Die halbherzigen Regelungen im PsychThG und ihre Umsetzung in den Kliniken, die teilwiese sogar weniger als 1000 EUR zahlen, verleihen auch einem Urteil des LAG Hamm vom 29.11.2012, 11 Sa 74/12, neue Aktualität. Geklagt hatte eine PiA, die als vollwertige Arbeitskraft ohne Entgelt beschäftigt wurde. Das LAG folgte ihrer Darlegung des umfassenden Einsatzes in der Klinik und befand, dass ein Rechtsanspruch auf Gehalt bestand:

„Es ist in Rechtsprechung und Schrifttum anerkannt, dass eine übliche Vergütung nach § 612 Abs. 2 BGB beansprucht werden kann, wenn eine Beschäftigte im Rahmen eines Praktikantenvertrags auf Weisung des Arbeitgebers über einen längeren Zeitraum Leistungen erbringt, die nicht vorrangig ihrer Aus- und Fortbildung dienen, sondern ganz überwiegend im betrieblichen Interesse liegen.“ Da die meisten PiAs unter Mindestlohn beschäftigt werden, dürften diese Grundsätze übertragbar sein. Doch die Klage ist nicht ohne Tücken: Vor Gericht klarstellen zu lassen, dass man Arbeitnehmer und nicht in Ausbildung war, könnte schlimmstenfalls den Ausbildungsabschluss in Gefahr bringen.

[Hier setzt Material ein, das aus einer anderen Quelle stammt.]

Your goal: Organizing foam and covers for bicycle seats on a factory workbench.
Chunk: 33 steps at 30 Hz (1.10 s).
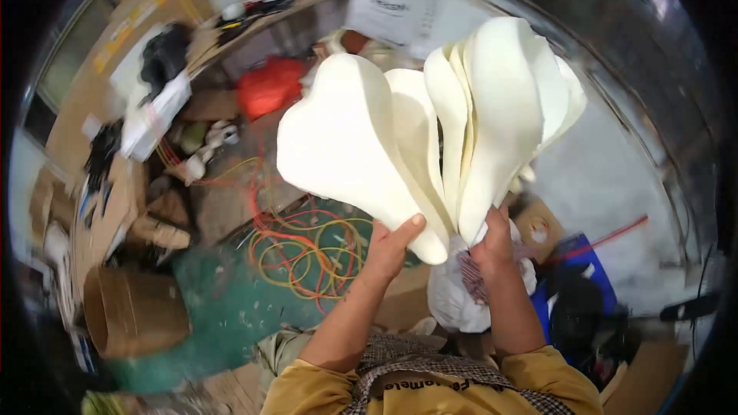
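Note:
In front of me I hold up a bunch of cream, saddle-shaped foam pads, wide and rounded at the top and narrow at the bottom. My left hand is closed round the narrow ends of the left foam pads, its thumb lying on the outer face. Closed on the narrow ends of the right foam pads is my right hand. The two groups fan apart at the top, and several layers show edge-on in the middle. Most of the fingers are hidden behind the pads.
Tangled red and yellow hoses lie on the green floor. A cardboard box stands at the left, near a cluttered bench. Beyond it sits a red bag. By my right forearm are a white sack and a blue box.

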Tool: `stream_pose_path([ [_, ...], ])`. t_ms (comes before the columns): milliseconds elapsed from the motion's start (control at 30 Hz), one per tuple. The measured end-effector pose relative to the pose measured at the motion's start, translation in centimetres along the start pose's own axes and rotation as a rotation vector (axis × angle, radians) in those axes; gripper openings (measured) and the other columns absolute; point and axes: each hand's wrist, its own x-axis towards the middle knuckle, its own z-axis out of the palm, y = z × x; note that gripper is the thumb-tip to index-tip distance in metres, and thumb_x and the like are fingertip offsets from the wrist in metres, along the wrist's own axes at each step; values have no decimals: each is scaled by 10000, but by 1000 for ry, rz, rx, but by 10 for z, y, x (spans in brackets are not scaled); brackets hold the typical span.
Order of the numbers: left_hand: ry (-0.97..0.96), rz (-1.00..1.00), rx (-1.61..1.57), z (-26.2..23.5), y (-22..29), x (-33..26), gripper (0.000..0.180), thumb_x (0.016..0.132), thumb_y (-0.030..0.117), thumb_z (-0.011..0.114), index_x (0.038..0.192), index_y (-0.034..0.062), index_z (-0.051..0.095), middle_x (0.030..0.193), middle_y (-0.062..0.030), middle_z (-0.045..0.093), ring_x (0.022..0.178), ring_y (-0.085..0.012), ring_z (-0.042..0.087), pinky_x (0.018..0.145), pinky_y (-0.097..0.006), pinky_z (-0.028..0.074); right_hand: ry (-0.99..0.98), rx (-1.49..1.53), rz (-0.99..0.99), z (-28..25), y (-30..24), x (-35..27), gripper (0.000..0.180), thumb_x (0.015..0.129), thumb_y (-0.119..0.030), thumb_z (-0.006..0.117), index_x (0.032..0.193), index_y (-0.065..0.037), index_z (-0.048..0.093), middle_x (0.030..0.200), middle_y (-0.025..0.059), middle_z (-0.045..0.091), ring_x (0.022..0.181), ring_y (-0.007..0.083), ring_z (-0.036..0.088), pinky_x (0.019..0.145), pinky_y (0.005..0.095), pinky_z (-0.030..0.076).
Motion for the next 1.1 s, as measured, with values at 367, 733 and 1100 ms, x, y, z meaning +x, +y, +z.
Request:
stream_pose_path([
  [367, 409, 402, -282, -209, 187, -89, 605, 766, 99, 616, 1290, 12, 325, 1210, -107, 479, 1120, -256, 469, 974, -385, 361, -463, -221, 166, 253, 191, -51, 661, 763, -93, 645, 1319, -52, 291, 1199, 99, 454, 1099, 192, 449, 930, 322, 376],
  [733, 914, 627, -246, -403, 274, -237, 596, 759, 55, 629, 1284, 33, 347, 1211, -99, 475, 1112, -248, 464, 957, -414, 363, -923, -368, 337, 421, 383, -107, 763, 697, -186, 727, 1310, -24, 303, 1176, 136, 475, 1064, 212, 481, 895, 329, 400],
  [1100, 1193, 642, -102, -609, 363, -270, 607, 714, -3, 645, 1258, 32, 377, 1198, -90, 484, 1101, -263, 481, 949, -410, 380, -1018, -560, 68, 553, 629, -84, 793, 665, -183, 750, 1309, -20, 319, 1221, 146, 458, 1085, 231, 479, 911, 347, 393],
])
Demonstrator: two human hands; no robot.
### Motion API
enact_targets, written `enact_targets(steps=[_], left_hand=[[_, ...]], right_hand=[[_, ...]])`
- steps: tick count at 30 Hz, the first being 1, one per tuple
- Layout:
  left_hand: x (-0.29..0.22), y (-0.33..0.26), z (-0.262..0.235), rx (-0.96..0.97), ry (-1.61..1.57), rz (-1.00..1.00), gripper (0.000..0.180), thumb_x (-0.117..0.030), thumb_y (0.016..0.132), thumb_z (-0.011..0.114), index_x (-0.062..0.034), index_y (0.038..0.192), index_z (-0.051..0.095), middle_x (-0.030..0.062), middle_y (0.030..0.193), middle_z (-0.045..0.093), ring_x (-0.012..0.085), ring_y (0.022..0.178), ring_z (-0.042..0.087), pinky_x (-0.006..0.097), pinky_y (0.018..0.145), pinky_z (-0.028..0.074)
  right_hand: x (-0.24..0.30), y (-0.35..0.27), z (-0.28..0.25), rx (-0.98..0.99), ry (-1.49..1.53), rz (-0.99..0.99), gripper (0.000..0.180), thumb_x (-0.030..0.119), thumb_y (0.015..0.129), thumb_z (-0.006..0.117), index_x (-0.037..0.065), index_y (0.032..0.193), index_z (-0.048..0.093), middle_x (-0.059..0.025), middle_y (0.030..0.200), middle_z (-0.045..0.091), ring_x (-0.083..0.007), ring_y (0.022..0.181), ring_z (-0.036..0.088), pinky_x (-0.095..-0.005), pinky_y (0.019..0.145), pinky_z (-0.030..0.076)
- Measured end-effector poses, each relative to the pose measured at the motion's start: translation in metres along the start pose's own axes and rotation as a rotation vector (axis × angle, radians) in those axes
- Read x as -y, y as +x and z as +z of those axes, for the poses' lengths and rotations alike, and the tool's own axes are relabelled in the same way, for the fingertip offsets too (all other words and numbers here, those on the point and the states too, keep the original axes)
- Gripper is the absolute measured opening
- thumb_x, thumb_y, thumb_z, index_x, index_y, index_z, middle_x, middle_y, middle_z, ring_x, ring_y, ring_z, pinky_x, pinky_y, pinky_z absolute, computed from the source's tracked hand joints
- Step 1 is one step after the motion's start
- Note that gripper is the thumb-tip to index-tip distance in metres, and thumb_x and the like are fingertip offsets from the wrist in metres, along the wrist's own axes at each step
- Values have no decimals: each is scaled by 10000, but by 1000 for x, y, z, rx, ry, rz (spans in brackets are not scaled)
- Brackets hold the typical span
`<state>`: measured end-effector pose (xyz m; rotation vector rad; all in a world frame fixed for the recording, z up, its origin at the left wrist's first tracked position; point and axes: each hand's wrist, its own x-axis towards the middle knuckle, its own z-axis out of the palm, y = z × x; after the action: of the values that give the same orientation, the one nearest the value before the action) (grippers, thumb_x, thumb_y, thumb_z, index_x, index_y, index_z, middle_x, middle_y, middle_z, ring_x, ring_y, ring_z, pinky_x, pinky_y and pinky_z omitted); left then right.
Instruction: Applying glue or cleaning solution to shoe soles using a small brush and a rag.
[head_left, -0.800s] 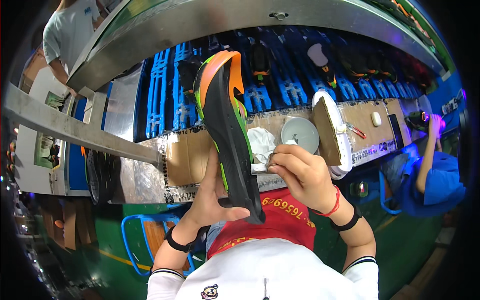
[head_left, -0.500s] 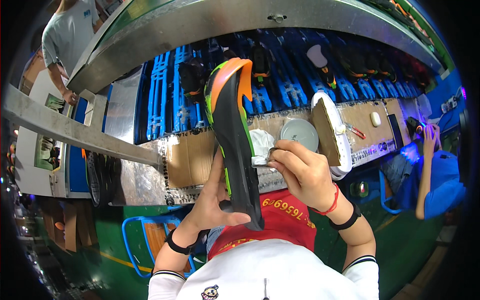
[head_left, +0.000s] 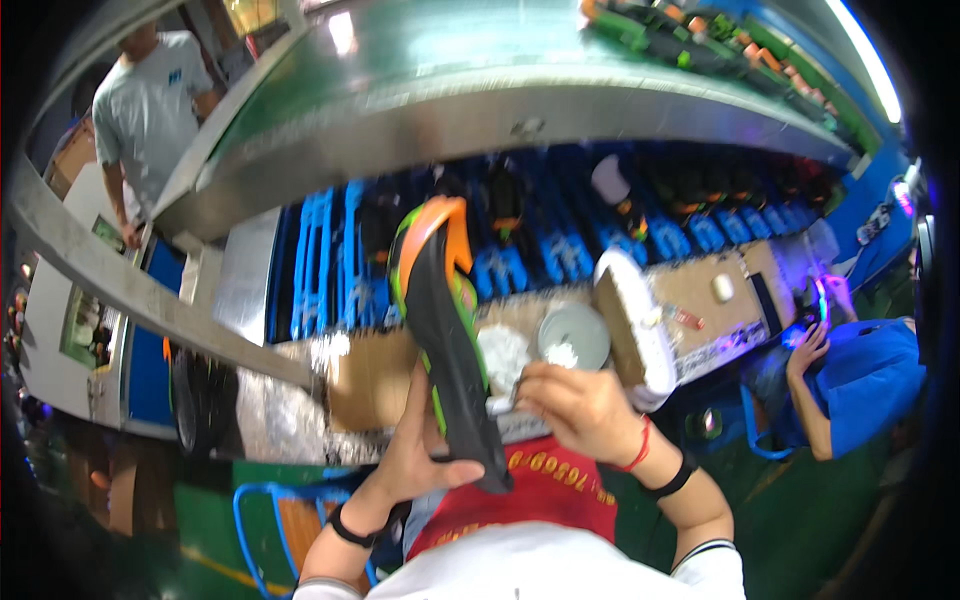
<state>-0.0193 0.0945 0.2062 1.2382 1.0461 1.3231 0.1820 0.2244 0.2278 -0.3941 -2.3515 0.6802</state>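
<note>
A long shoe sole [head_left: 452, 345], black with green edging and an orange end, stands tilted in front of me. My left hand [head_left: 415, 460] is closed around its lower end, thumb across the near side. At the sole's right edge my right hand [head_left: 580, 408] pinches a small whitish piece [head_left: 500, 404], too blurred to name. A crumpled white cloth [head_left: 503, 352] lies on the bench just beyond these fingers. Beside it is a round grey dish [head_left: 580, 330] with something white at its near edge.
Right of the dish stands a white rounded container [head_left: 655, 355] with cardboard against it. A red-handled tool [head_left: 685, 317] and a white oval object [head_left: 722, 288] lie farther right. Blue racks [head_left: 570, 258] holding shoe parts run behind. Co-workers are at left [head_left: 155, 110] and right [head_left: 865, 375].
The view has tilted up, showing more of the green conveyor surface at the top. Both hands keep hold, with the right one still at the sole's edge.
</note>
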Motion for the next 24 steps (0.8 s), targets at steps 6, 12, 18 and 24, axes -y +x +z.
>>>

Abrechnungsbetrug gegenüber den Krankenkassen?

Davon unabhängig erfüllen Kliniken potentiell den Tatbestand des Abrechnungsbetrugs, wenn sie Leistungen zu niedrig entlohnter PiAs gegenüber Krankenversicherungen abrechnen: Der Operationen- und Prozeduren-Schlüssel (OPS) für die Vorgaben zu Klinikbehandlungen besagt unter der Ziffer 9-649: „Bei Psychotherapeuten in Ausbildung ist für eine Anerkennung der Leistungen Voraussetzung, dass diese Mitarbeiter eine Vergütung entsprechend ihrem Grundberuf z.B. als Diplom-Psychologe oder Diplom-Pädagoge erhalten“. Danach würde, wer PiA-Leistungen günstig einkauft und teuer verkauft, sich nicht nur strafbar machen, sondern müsste auch mit Rückerstattungsansprüchen der Krankenversicherungen rechnen.

Eine Resolution von über 30 Psychologen-Berufsverbänden vom 7.7.2022 unterstützt die Forderung, die PiAs in die Gehaltsgruppe E 13 einzustufen. Die Schwächen der Übergangsregelung nachzubessern und die Vergütung angemessen zu regeln, wäre ohne großes Reformraddrehen möglich. Markus Plantholz, der Justitiar der Deutschen Psychotherapeutenvereinigung (DPtV): „Eine Regelung zur Nachjustierung der Reform in einem Omnibusgesetz wäre rechtlich unproblematisch und der sinnvolle Weg, eine Situation zu beenden, bei der die PiAs zum Sterben zu viel und zum Leben zu wenig haben“.